** Assignment **
A picture should never appear in your copy. Transcribe the listing exactly from its first line through the line with "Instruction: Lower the", both ends included.

** Data below **
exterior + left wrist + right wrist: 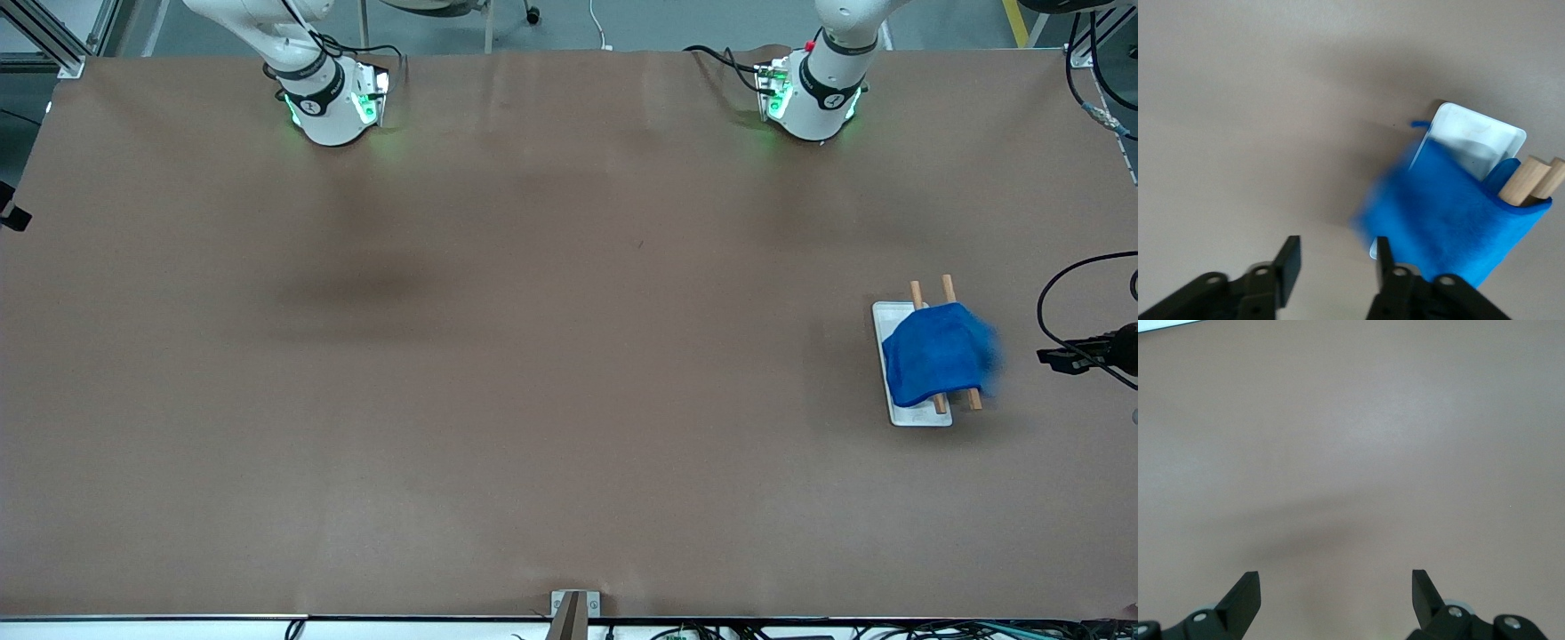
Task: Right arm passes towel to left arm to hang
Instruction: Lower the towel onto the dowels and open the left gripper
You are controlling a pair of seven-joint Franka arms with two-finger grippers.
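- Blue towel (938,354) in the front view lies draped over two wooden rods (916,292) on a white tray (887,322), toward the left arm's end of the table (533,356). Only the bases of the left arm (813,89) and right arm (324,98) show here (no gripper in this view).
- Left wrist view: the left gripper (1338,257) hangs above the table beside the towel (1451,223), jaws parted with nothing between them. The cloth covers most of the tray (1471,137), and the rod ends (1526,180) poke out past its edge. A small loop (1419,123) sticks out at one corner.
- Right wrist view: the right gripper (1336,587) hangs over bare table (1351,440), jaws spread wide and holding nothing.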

** Reply to the exercise **
exterior + left wrist + right wrist: 
Task: Right arm passes towel to left arm to hang
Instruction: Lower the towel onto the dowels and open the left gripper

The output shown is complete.